Legal Update
Mar 23, 2026
Revenue Procedure 2026-17 Gives Real Estate Businesses a Second Look at Prior Code Section 163(j)(7) Elections
Revenue Procedure 2026-17 gives certain taxpayers a limited opportunity to withdraw a previously irrevocable election to be treated as a real property trade or business and to revisit the depreciation consequences that came with that choice. Many real estate businesses made Code Section 163(j) “electing real property trade or business” elections to permit full interest deductions on mortgages, but at the cost of bonus depreciation opportunities and other trade-offs. For real estate developers, operators, investors and private equity fund sponsors, this new Revenue Procedure is more than a technical tax update. It is a practical, and rare, chance to revisit whether an election made in 2022, 2023, or 2024 still makes sense under current law.
A taxpayer that affirmatively elected to be a “real property trade or business” moved that trade or business outside the Code Section 163(j) business interest limitation, which was often attractive for leveraged real estate businesses. In exchange, the taxpayer had to use the alternative depreciation system for certain property and could not claim bonus depreciation on property affected by the election. The election applied to the eligible trade or business for the year it was made and later years, and this election is generally irrevocable.
Revenue Procedure 2026-17 now gives many taxpayers a way to reverse that result. If the election was made on a timely filed original return for a taxable year beginning in 2022, 2023 or 2024, the taxpayer may withdraw it by filing an amended federal income tax return, an amended Form 1065, or, for a BBA partnership, an administrative adjustment request. The amended filing must clearly state that it is filed pursuant to Revenue Procedure 2026-17 and must include the required withdrawal statement. The filing deadline is the earlier of October 15, 2026 or the end of the applicable limitations period. If the withdrawal is properly made, the taxpayer is treated as if the “real property trade or business” election had never been made.

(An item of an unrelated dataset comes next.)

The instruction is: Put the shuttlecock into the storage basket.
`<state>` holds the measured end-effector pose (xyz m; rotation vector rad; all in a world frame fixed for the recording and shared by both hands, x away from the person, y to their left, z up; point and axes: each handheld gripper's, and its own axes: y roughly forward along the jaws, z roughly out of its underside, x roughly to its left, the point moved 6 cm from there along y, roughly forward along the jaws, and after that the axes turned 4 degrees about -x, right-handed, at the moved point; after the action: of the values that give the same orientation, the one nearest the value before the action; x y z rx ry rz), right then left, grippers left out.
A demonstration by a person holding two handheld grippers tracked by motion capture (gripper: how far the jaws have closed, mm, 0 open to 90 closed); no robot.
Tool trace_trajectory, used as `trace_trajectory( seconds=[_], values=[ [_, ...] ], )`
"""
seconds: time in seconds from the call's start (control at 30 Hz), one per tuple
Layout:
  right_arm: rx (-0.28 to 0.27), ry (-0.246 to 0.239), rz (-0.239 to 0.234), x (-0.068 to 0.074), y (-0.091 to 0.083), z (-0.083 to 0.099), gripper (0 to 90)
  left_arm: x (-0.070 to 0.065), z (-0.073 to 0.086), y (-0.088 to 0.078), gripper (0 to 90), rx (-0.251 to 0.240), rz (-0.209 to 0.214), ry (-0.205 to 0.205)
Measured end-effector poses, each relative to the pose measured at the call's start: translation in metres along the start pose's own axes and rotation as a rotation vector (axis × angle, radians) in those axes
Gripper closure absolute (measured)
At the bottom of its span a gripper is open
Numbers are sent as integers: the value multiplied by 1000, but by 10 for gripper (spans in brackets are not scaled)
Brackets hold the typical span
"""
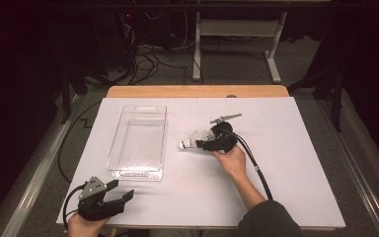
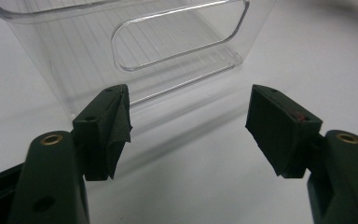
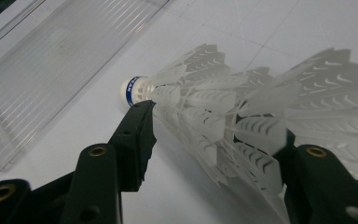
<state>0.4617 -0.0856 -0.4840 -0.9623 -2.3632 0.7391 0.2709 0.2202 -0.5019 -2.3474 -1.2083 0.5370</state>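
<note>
The high view is dim at its edges, with the room beyond nearly black, while the white-covered tabletop (image 1: 286,163) is evenly lit from above. Shadows there are soft and short. Both gripper views are bright but soft, with the near black jaws blurred. The clear ribbed plastic bin (image 2: 135,42) carries pale glare along its rim.

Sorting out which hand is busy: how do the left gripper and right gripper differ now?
The left gripper is open with nothing between its jaws; the right gripper has the shuttlecock between its jaws. The left sits at the table's near edge facing the clear bin; the right is mid-table. Both are black.
</note>
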Motion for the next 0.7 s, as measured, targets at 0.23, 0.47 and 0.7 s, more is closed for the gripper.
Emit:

The reason this matters now is that the economics of the election may have changed. The One, Big, Beautiful Bill Act (OBBBA) restored the ability to add back depreciation, amortization and depletion when computing adjusted taxable income for taxable years beginning after December 31, 2024, and OBBBA made 100% bonus depreciation under Code Section 168(k) permanent. Some taxpayers may now have more room to deduct interest under the regular Code Section 163(j) rules than they had when they first made the election. Continuing to live with slower depreciation and the loss of bonus depreciation may no longer be the best tax outcome for real estate operators and investors.

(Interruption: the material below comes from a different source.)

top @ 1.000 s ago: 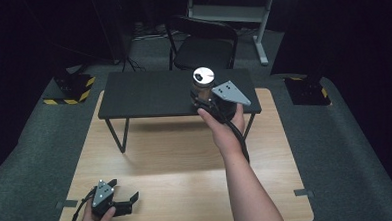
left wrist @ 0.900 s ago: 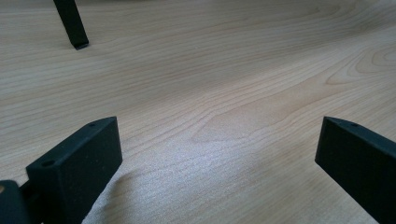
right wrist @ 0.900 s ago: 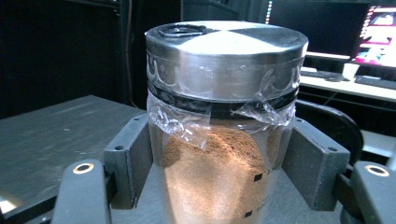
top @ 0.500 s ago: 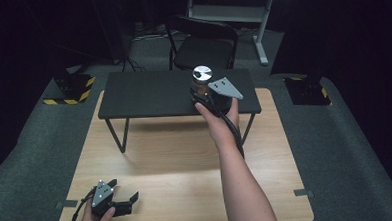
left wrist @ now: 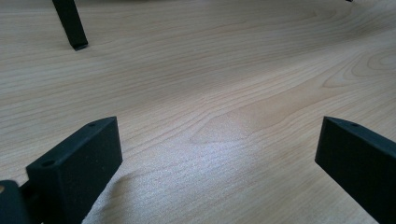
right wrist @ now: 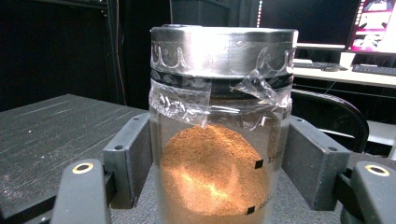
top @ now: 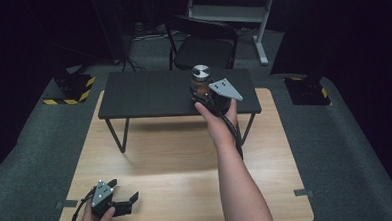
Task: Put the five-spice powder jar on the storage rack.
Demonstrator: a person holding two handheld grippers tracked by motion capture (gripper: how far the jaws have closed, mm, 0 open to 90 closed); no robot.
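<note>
The right gripper (top: 201, 92) has carried the glass jar (top: 200, 80) a little further in over the near edge of the black shelf (top: 148, 95), compared with half a second and a second ago, when the hand sat slightly lower and nearer the person. The jar now stands upright on or just above the shelf's right part; contact with the top cannot be told. In the right gripper view the jaws press both sides of the jar (right wrist: 219, 140), which holds brown powder under a silver lid (right wrist: 223, 49) taped down with clear tape. So the carry looks nearly over, and the likely next step is to settle the jar and let go. The left gripper (top: 119, 204) lies on the wooden table (top: 176, 161) at the near left corner, where it was before, its jaws spread wide on nothing, as the left gripper view confirms.
</note>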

Real property development, redevelopment, construction, acquisition, rental, operation, management, leasing and brokerage can all fall within the real property trade or business framework. A developer with significant build-out, redevelopment or improvement costs may prefer faster depreciation if the business can now deduct enough interest without the election. An owner or operator with heavy leverage and more limited depreciation opportunities may still prefer to remain outside the interest-limitation rules. The key point is that the original answer may no longer be the right answer.
The issue can be even more significant for real estate private equity fund sponsors. Many fund structures use partnerships, layered ownership, and acquisition or development financing, which means both interest deductions and depreciation timing can affect after-tax returns and investor reporting. Revenue Procedure 2026-17 expressly allows partnerships to file an amended Form 1065 and furnish amended Schedules K-1 instead of relying only on the administrative adjustment request process. That can make implementation easier, but it also means sponsors should plan early for amended K-1s, investor communications, and the possibility that upper-tier entities and investors will need to amend their own returns.

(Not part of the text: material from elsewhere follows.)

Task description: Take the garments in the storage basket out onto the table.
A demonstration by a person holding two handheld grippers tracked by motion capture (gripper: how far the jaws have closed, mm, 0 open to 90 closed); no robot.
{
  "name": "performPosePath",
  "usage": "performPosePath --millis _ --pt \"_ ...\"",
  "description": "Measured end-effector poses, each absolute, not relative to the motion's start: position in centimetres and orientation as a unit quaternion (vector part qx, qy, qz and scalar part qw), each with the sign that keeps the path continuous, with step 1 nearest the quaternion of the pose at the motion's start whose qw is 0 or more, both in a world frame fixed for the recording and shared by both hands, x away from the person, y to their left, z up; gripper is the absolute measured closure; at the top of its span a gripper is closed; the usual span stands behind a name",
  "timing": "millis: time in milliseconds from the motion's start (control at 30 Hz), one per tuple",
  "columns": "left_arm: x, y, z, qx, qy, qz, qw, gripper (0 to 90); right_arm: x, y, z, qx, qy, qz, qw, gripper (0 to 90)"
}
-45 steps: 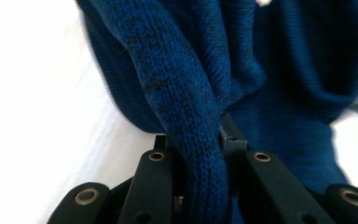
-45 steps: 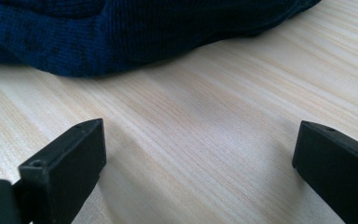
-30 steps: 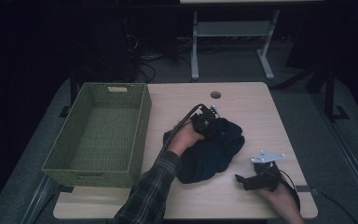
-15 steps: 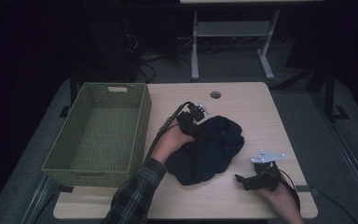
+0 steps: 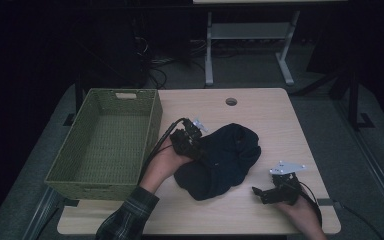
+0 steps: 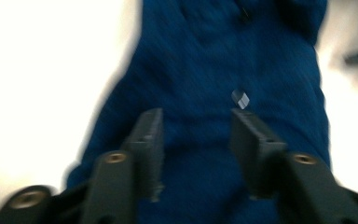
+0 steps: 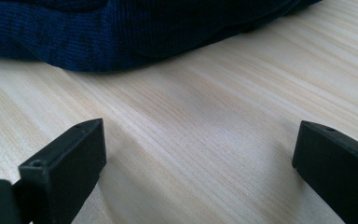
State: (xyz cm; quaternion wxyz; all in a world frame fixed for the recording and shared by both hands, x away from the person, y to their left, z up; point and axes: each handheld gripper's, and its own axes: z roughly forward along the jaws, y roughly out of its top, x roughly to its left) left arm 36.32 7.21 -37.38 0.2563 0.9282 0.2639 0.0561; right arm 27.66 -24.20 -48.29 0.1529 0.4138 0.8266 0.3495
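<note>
A dark blue knitted garment lies bunched in the middle of the wooden table. My left gripper is at the garment's left edge, pointing into it. In the blurred left gripper view its jaws have just been closing and stand apart over the blue cloth. The cloth shows in the gap, and the pads do not pinch it. My right gripper rests near the table's front right, open, with bare wood between its jaws. The garment's edge lies just beyond it.
A green woven basket stands on the left side of the table, close to my left hand, with nothing inside. A round cable hole sits near the table's far edge. A metal stand is on the dark floor behind.
My left gripper has moved left, from on top of the garment to its left edge. The garment has shifted slightly left with it. The right gripper has stayed still.
</note>
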Motion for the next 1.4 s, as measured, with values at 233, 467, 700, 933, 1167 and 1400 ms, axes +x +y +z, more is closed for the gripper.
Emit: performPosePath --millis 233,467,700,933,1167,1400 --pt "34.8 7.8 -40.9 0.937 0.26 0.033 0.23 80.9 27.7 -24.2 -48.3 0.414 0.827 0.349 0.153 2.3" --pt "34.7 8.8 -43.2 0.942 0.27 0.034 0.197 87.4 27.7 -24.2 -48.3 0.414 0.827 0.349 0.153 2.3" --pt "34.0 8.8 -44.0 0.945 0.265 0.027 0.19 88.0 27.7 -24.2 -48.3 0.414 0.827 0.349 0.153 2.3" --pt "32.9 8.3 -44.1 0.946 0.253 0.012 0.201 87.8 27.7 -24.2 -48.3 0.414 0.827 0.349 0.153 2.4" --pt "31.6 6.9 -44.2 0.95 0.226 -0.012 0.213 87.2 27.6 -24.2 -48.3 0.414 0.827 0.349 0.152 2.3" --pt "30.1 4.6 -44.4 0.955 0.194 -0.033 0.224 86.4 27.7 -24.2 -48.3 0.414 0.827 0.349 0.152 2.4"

Taxpayers thinking about election withdrawals should start with a few practical questions:
- How much interest deduction capacity would be lost if the business goes back under the normal Code Section 163(j) limitation?
- How much depreciation benefit would be regained if the business is no longer tied to the alternative depreciation system for affected property?
- Are refund claims still open under the normal limitations rules?
- How many amended returns, amended Forms 1065, amended Schedules K-1 or administrative adjustment requests will be needed across later years and related owners?
Additionally, amending tax returns may also affect other tax attributes, including depreciation, basis, tax liability and any needed Code Section 481 changes. Revenue Procedure 2026-17 also allows a taxpayer that withdraws the election to make a late election under Code Section 168(k)(7) not to claim bonus depreciation for a class of property, if that fits the taxpayer’s broader facts and reporting goals.
Conclusion
In short, Revenue Procedure 2026-17 gives real estate businesses a rare chance to revisit a previously irrevocable election that may have made sense when it was filed but may no longer produce the best economic result today. For many real estate developers, operators, investors and private equity fund sponsors, the right answer will depend on a fresh comparison of interest-limitation exposure, depreciation timing, refund potential and compliance burden. Affected taxpayers should consult with their tax advisors to determine whether withdrawal of their “real property trade or business” elections makes sense based on their facts and circumstances.
Seyfarth Shaw LLP provides this information as a service to clients and other friends for educational purposes only. It should not be construed or relied on as legal advice or to create a lawyer-client relationship. Readers should not act upon this information without seeking advice from their professional advisers.